Sell-side equity research during bad economic times is characterized by greater uncertainty and lower accuracy. Despite these shortcomings, analysts’ revised forecasts and updated recommendations in bad times tend to be more influential than those issued during good times. The value to investors of analysts’ research, therefore, seems to increase during bad times given greater market uncertainty.
The authors find that analysts tend to work harder during bad times but that the accuracy of their forecasts decreases and there is more disagreement among them. Despite these noisier signals, analysts’ earnings revisions and recommendation changes tend to have a greater effect on share prices during bad times than those issued during good times. Thus, the role of analysts seems to become more important during bad times. The authors attribute this tendency to increased market and information uncertainty that occurs in those periods.
How Is This Research Useful to Practitioners?
The authors examine the value of sell-side equity research during down times. They find that forecast activity tends to increase during bad times but that compared with good times, analysts issue less accurate earnings forecasts. Markets also tend to react more strongly to revisions in earnings forecasts during bad periods, for both downgrades and upgrades. Therefore, it would seem that analyst recommendations become more valuable in bad times. The authors do not attribute this finding to a market overreaction in bad times.

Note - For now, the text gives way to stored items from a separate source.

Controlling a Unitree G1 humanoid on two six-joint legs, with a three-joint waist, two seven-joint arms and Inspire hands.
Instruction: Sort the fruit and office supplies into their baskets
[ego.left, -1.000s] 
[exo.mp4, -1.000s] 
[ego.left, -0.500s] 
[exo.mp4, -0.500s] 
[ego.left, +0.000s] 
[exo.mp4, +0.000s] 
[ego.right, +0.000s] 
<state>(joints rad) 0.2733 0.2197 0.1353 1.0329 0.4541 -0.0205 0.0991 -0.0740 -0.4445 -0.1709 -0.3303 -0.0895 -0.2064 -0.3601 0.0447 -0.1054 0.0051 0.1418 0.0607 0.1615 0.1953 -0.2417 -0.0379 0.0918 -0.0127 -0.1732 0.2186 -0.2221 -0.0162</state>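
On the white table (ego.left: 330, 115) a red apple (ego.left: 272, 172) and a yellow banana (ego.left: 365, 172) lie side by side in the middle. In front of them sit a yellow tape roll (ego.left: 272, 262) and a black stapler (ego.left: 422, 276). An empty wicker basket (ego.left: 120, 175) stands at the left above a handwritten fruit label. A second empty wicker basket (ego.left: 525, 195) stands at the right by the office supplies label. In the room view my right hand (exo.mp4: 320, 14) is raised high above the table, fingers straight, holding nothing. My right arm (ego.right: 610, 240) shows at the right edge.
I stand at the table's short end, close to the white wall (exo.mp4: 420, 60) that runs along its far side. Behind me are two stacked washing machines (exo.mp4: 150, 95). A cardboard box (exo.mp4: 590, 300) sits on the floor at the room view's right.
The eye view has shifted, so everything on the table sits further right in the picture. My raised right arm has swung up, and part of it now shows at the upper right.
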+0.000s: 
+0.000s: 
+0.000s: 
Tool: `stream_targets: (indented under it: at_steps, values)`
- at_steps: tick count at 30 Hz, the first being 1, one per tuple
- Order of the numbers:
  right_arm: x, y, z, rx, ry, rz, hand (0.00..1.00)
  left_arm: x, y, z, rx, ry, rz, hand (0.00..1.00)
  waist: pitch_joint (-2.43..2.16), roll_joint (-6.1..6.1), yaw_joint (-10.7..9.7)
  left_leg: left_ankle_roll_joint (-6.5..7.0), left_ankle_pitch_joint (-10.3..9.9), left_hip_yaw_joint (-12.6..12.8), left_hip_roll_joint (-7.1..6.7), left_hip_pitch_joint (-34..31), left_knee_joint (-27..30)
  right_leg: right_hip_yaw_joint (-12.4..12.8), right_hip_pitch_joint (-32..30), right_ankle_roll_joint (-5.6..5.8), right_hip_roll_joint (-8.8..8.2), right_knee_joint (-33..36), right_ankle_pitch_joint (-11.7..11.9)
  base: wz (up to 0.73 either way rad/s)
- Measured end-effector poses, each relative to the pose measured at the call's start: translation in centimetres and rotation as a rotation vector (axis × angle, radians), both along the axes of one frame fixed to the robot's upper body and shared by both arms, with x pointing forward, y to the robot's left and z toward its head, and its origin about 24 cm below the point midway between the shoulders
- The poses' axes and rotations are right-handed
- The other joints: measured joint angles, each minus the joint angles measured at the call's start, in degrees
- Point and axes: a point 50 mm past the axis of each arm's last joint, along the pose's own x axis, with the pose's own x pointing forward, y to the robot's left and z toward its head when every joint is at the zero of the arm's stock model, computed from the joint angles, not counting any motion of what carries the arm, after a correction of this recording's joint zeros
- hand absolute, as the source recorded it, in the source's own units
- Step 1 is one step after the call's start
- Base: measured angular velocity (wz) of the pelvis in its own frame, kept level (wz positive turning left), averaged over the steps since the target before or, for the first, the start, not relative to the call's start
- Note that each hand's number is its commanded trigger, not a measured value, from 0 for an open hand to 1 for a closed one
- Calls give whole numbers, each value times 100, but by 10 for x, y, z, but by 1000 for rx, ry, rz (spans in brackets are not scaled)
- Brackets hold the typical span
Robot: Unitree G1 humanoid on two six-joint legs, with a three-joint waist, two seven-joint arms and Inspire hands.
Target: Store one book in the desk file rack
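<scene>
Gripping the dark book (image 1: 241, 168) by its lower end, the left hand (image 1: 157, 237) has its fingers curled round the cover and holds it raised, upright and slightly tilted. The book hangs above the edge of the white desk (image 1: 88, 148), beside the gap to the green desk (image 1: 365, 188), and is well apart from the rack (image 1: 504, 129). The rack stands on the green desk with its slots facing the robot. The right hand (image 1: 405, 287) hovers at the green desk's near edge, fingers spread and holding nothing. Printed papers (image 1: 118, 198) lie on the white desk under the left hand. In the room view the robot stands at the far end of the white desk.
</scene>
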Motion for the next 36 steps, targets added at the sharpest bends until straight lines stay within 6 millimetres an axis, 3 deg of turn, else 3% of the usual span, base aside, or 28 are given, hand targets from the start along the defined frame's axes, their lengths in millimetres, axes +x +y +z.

During bad periods, analysts tend to work harder. As a result, they can expect to build their reputations more effectively because investors find the changes in recommendations more valuable during the down times.
Equity investors will find the conclusions of this research useful. But given that analyst recommendations seem to become more valuable in bad times because of greater uncertainty, equity investors should be more cautious and avoid adopting a herd mentality. This caution is particularly important given the finding of less accuracy in analysts’ forecasts, wider dispersion among them, and the associated uncertainty.
How Did the Authors Conduct This Research?
The authors use a learning model as a framework to assess the impact of bad times on the value of analyst recommendations. Bad times are defined as a period of bad macroeconomic conditions accompanied by higher ex ante volatility. They test their predictions using analyst data from Thomson’s I/B/E/S detail file. Earnings forecasts are one-quarter-ahead forecasts and actual earnings have been taken from I/B/E/S for 1983–2011. For stock recommendations, they use I/B/E/S individual analyst ratings for 1993–2011. Upgrades and downgrades are defined by using the analyst’s current rating minus the prior rating by the same analyst. Financial firms are excluded from the analysis. Anonymous analysts as well as recommendations without prior ratings are also excluded.
The authors show that a recommendation downgrade is significantly more likely to influence markets during bad times than during good times. They also highlight that a recommendation downgrade has a 50% higher probability of being more influential during a crisis or credit crisis period. In addition, using regression analysis, the authors find no evidence that such a trend could be the result of investor overreaction.
The authors find that analyst recommendation changes tend to influence share prices more strongly during bad times, despite the fact that the forecasts tend to be less accurate and are marked by disagreements in such periods. The results are interesting. Although I am concerned that the data used in the models are exclusive to the United States (and therefore silent on whether similar findings exist in other countries), as well as the fact that the sample period includes the recent credit crisis, this research does suggest that changes in analyst recommendations could potentially have a greater impact on financial markets during bad times. The authors’ work also challenges claims that this effect could be the result of market overreaction.